Abdomen: The part of the body that contains the stomach, intestines, and other organs. The prostate is located in the lower part of the abdomen, also known as the pelvis.
Aggressive, aggressively: Rapidly growing when said of a tumor; an active intervention when said of a treatment such as surgery.
Ampullae: The enlarged lower sections of the two vas deferens.
Androgens: Male hormones, including testosterone.
Anesthetics: Drugs or gases that produce a loss of feeling or awareness. A local anesthetic causes loss of feeling in a part of the body. A general anesthetic puts a person to sleep.
Antiandrogen: A drug that blocks that activity of male hormones circulating in the blood.
Anus: The opening at the lower end of the rectum through which solid waste leaves the body.
Asymptomatic: Producing no symptoms.
Baseline level (PSA): The average of several PSA readings from blood samples taken from an asymptomatic man who is screened for prostate cancer.
Benign: Not cancerous.
Benign prostatic hyperplasia (BPH): Enlargement of the prostate. BPH is not cancer, but it can cause some of the same symptoms.
Biochemical relapse: The appearance of increased numbers of biochemical marker molecules such as PSA. May indicate cancer recurrence.
Biopsy: The removal of a sample of tissue, which is then examined under a microscope to check for cancerous changes.
Bladder: The organ where urine is stored.
Bone scan: A computer or floor image showing abnormal areas of bone. A small amount of radioactive material (radionuclide), injected into the bloodstream, collects in the bones, especially areas of abnormality. The radioactivity it emits is detected by a machine called a scanner.

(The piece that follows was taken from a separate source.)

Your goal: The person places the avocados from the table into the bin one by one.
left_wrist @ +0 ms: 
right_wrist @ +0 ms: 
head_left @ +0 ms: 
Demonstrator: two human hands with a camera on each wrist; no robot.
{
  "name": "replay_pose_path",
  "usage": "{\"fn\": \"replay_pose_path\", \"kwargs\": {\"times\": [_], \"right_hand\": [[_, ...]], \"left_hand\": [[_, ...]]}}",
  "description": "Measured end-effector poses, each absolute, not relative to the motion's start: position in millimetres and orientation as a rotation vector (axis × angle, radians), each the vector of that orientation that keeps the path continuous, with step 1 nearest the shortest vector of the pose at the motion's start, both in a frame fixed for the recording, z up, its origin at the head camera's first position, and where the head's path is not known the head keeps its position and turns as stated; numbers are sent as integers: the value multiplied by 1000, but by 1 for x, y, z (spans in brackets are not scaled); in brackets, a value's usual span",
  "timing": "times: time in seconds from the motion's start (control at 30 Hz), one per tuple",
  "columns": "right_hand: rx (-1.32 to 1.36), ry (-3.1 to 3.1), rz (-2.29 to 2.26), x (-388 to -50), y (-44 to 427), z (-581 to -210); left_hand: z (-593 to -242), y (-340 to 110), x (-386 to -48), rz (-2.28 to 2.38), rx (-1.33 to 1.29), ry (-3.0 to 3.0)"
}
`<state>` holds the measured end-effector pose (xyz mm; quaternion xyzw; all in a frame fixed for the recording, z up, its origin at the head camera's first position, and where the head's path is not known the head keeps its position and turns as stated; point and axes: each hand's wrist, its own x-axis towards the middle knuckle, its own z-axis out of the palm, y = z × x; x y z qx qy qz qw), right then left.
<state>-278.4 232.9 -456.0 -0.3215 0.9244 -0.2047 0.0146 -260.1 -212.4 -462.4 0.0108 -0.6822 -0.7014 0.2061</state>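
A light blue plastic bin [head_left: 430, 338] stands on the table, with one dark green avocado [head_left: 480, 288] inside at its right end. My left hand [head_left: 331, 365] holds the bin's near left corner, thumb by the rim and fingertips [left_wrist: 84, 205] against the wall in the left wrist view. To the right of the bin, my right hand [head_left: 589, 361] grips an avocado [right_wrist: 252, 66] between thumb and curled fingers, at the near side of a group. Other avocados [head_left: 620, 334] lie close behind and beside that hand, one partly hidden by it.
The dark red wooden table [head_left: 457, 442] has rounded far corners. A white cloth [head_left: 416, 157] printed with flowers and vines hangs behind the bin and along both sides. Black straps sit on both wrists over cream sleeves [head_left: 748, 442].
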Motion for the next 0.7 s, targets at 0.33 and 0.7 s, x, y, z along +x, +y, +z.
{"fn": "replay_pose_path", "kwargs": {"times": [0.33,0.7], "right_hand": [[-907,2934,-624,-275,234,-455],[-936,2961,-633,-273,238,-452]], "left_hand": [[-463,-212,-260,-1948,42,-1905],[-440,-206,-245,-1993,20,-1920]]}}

Bowel: The long tube-shaped organ in the abdomen that completes the process of digestion. There is both a small and large bowel. Also called the intestine.

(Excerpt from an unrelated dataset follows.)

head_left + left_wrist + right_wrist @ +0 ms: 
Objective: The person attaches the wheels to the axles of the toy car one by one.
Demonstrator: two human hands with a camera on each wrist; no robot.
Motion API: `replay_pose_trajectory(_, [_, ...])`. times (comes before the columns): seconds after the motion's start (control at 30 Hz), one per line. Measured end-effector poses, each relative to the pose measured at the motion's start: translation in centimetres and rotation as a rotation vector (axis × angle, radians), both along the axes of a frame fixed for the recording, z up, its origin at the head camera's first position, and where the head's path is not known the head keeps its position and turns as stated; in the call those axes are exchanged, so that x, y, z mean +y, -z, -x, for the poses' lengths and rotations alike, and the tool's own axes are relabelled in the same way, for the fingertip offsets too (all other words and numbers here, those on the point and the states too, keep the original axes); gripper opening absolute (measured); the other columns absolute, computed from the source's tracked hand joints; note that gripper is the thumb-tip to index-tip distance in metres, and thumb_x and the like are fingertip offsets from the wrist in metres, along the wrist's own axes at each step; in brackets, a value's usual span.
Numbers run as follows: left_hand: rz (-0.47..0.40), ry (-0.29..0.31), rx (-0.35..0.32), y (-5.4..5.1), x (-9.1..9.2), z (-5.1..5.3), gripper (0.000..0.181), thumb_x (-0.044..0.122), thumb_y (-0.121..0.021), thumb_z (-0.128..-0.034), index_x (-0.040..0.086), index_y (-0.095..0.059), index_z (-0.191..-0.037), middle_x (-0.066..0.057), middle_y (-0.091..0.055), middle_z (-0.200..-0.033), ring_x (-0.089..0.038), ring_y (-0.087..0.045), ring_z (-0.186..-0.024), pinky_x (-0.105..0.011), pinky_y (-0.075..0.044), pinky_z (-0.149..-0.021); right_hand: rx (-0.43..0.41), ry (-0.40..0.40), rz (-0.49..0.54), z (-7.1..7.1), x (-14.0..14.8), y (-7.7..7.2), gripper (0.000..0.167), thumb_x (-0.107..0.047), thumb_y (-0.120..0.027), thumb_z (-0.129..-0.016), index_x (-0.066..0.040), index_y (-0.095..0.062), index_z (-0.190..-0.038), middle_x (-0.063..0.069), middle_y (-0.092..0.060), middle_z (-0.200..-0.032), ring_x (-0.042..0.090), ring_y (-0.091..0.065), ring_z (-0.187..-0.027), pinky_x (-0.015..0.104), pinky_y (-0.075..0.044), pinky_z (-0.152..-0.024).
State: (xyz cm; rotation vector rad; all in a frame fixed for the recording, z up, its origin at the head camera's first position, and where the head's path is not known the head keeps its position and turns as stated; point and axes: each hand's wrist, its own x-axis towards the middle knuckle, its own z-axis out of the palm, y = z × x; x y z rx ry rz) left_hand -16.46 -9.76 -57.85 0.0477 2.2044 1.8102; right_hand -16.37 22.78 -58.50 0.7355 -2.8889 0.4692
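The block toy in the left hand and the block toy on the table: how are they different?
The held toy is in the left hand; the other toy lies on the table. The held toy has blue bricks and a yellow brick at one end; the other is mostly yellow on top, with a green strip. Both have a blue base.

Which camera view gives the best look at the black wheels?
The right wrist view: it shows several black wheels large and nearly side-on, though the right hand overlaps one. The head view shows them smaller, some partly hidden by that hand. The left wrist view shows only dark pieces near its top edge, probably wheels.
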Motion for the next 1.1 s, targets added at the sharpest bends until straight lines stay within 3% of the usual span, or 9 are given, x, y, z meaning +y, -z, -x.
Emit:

Brachytherapy: See Internal radiation therapy
Cancer: A term for diseases in which abnormal cells divide without control. Cancer cells have the potential to invade nearby tissues and too spread through the bloodstream and lymphatic system to other parts of the body.
Capsule: The tough outer covering of the prostate gland.
Cardiopulmonary: Related to the heart and lungs.
Cardiovascular problems: Health complications that involve the heart and blood vessels throughout the body.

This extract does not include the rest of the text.